Dermatology Coding Alert

CCI Update:

Watch for New Confocal Microscopy Bundles

New Correct Coding Initiative edits also touch on adjacent tissue transfers.

Dermatology practices using reflectance confocal microscopy (RCM) to detect lesions or scar formation, take note: The latest set of Correct Coding Initiative (CCI) edits have bundled those procedures into 25 other integumentary procedures.

The latest set of coding edits, version 22.1, became effective April 1, 2016.

The RCM codes affected, all of which were introduced in CPT® 2016, are:

  • 96931 – Reflectance confocal microscopy [RCM] for cellular and sub-cellular imaging of skin; image acquisition and interpretation and report, first lesion
  • 96932 – … image acquisition only, first lesion
  • 96933 – … interpretation and report only, first lesion
  • 96934 – … image acquisition and interpretation and report, each additional lesion (List separately in addition to code for primary procedure)
  • 96935 – … image acquisition only, each additional lesion (List separately in addition to code for primary procedure)
  • 96936 – …interpretation and report only, each additional lesion (List separately in addition to code for primary procedure).

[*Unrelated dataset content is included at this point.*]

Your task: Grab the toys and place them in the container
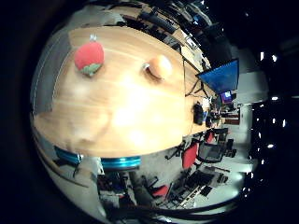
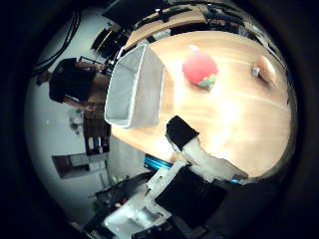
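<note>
A pale grey, open-topped rectangular fabric container point(image 2: 134, 87) stands at the edge of the light wooden table point(image 2: 234, 119), with nothing visible inside it. Beside it on the bare wood lies a round red strawberry-shaped plush toy with a green leafy cap point(image 2: 199, 69), and further along, apart from the strawberry, rests a small rounded peach-coloured toy point(image 2: 265, 69). The white and black robot hand point(image 2: 194, 149) hovers above the table edge holding nothing, one black-tipped finger point(image 2: 180, 131) reaching out fairly straight toward the container, though whether the others are spread or curled cannot be told.
</note>
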`<state>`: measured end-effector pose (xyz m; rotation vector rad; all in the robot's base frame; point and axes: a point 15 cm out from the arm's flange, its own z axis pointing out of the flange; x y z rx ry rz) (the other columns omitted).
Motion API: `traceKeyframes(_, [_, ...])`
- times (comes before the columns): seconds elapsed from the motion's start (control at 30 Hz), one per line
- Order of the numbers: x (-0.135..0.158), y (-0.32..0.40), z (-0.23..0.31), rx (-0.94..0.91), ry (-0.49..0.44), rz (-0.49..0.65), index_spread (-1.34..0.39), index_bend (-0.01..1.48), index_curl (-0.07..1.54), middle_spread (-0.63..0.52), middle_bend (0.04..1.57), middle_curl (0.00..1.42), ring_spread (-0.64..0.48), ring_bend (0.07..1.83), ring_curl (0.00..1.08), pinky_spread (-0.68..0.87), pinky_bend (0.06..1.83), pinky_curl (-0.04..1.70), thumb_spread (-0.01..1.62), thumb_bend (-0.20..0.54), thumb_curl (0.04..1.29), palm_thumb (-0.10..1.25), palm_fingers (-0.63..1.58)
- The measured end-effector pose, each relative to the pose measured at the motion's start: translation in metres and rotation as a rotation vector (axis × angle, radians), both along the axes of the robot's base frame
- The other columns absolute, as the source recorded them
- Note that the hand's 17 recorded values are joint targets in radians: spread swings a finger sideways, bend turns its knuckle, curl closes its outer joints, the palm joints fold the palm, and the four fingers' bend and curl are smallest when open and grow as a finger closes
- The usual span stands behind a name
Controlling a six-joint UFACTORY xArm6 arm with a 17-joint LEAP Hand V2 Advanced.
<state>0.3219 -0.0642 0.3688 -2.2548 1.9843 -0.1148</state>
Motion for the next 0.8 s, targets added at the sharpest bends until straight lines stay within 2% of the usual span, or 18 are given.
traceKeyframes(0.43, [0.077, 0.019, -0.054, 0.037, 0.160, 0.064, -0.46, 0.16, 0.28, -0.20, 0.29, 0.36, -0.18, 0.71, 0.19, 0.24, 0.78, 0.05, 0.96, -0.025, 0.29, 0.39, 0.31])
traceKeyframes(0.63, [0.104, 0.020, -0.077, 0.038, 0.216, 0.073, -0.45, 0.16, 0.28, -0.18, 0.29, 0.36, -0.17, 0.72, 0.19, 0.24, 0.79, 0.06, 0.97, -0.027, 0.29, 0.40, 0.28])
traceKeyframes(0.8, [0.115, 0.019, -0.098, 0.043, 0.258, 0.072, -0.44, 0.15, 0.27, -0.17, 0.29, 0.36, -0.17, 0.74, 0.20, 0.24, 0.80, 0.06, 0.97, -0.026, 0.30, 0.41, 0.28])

Background: Reflectance confocal microscopy involves focusing near–infrared light on the skin to detect any abnormal lesions or scar formation. The light source connects to a computer that displays the image of the tissue under examination. Use this code when the provider interprets the result and reports the findings for each additional skin lesion, area of diseased or damaged tissue.

The RCM codes have all been bundled as Column 2/Component codes into CPT® 11100 (Biopsy of skin, subcutaneous tissue and/or mucous membrane [including simple closure], unless otherwise listed; single lesion), as well as all of the codes in the “Excision – benign lesions procedures on the skin” (11400-11471) series.

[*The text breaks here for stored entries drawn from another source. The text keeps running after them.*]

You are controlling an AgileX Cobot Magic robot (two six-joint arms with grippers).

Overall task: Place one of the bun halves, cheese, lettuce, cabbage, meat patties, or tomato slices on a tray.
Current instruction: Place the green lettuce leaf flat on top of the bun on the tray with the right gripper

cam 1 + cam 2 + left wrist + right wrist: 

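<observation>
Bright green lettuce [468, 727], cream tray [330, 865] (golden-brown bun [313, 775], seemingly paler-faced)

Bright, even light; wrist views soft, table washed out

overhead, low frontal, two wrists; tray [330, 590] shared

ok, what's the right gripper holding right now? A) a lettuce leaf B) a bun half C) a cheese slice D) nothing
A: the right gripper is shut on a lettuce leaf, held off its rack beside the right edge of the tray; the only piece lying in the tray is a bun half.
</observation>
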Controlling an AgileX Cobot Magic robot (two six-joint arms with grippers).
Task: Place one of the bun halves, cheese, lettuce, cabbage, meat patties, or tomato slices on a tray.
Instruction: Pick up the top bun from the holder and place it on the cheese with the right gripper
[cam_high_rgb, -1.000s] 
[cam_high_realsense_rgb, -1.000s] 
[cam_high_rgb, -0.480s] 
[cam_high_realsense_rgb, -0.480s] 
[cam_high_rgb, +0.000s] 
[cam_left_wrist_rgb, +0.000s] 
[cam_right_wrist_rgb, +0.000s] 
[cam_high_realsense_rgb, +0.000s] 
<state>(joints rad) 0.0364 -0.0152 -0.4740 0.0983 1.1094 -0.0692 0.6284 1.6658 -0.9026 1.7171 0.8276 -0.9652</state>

These bundles are all marked with modifier indicator “1,” which allows you to report the two codes in the bundle separately with an appropriate modifier (e.g., 59, Distinct procedural service) under appropriate clinical circumstances.

Example: The patient presents with three suspicious lesions: one on the upper right arm, one on the left upper back, and one on the nose. The decision was made to biopsy the lesion on the left upper back and monitor the remaining two lesions for changes by using RCM. You would code the biopsy on the back with CPT® code 11100, the RCM on the arm with 96931-59, and the RCM on the nose with 96934-59, says Pamela Biffle, CPC, CPC-P, CPC-I, CPCO, owner of PB Healthcare Consulting and Education Inc. in Austin, Texas.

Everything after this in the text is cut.